Exercise objective
Look through the material below and copy every line containing the word "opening".

■ ■ ■ ■ ■

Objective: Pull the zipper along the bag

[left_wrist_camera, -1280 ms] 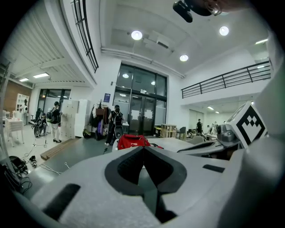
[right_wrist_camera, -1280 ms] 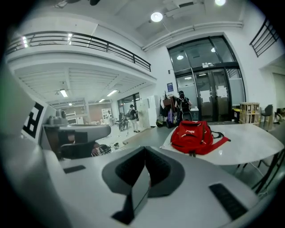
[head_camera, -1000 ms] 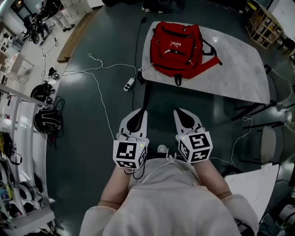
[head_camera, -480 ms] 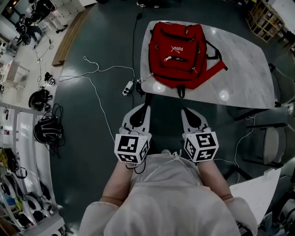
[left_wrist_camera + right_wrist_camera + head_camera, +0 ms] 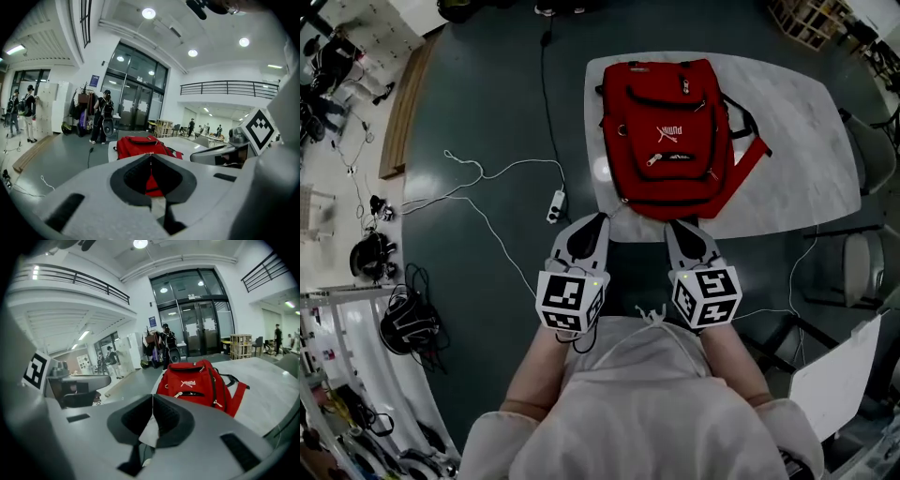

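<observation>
A red backpack (image 5: 667, 136) lies flat on a white table (image 5: 797, 141), its zippered front pockets facing up; it also shows ahead in the left gripper view (image 5: 138, 146) and the right gripper view (image 5: 197, 383). My left gripper (image 5: 600, 217) is held just short of the table's near edge, shut, with nothing between its jaws. My right gripper (image 5: 671, 224) sits beside it, also shut and empty. Both point toward the bag's near end and touch nothing.
A power strip (image 5: 555, 205) and white cables (image 5: 478, 173) lie on the dark floor left of the table. Chairs (image 5: 862, 267) stand at the right. People stand by glass doors (image 5: 101, 117) far behind the table.
The table and backpack have come closer and lower in the head view as I approach. Both grippers stay shut and side by side.
</observation>
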Available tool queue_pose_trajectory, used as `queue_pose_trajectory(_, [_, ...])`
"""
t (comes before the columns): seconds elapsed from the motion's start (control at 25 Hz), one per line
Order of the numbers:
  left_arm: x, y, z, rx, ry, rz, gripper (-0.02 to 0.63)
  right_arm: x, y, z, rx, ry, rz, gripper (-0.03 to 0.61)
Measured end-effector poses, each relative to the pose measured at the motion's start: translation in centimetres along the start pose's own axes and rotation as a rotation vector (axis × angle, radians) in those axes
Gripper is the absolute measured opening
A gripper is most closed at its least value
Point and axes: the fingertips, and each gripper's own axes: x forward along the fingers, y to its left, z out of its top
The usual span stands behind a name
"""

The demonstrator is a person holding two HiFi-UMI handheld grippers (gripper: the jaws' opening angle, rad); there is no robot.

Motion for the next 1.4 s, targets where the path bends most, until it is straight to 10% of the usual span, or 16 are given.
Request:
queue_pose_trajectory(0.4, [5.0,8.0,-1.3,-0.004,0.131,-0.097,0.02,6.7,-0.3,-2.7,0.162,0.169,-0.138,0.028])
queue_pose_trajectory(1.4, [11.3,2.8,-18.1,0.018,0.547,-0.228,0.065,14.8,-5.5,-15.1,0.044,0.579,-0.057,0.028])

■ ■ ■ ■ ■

Answer
Gripper is the absolute measured opening
The demonstrator is a person holding two HiFi-UMI handheld grippers (gripper: the jaws' opening angle, rad); there is no robot.

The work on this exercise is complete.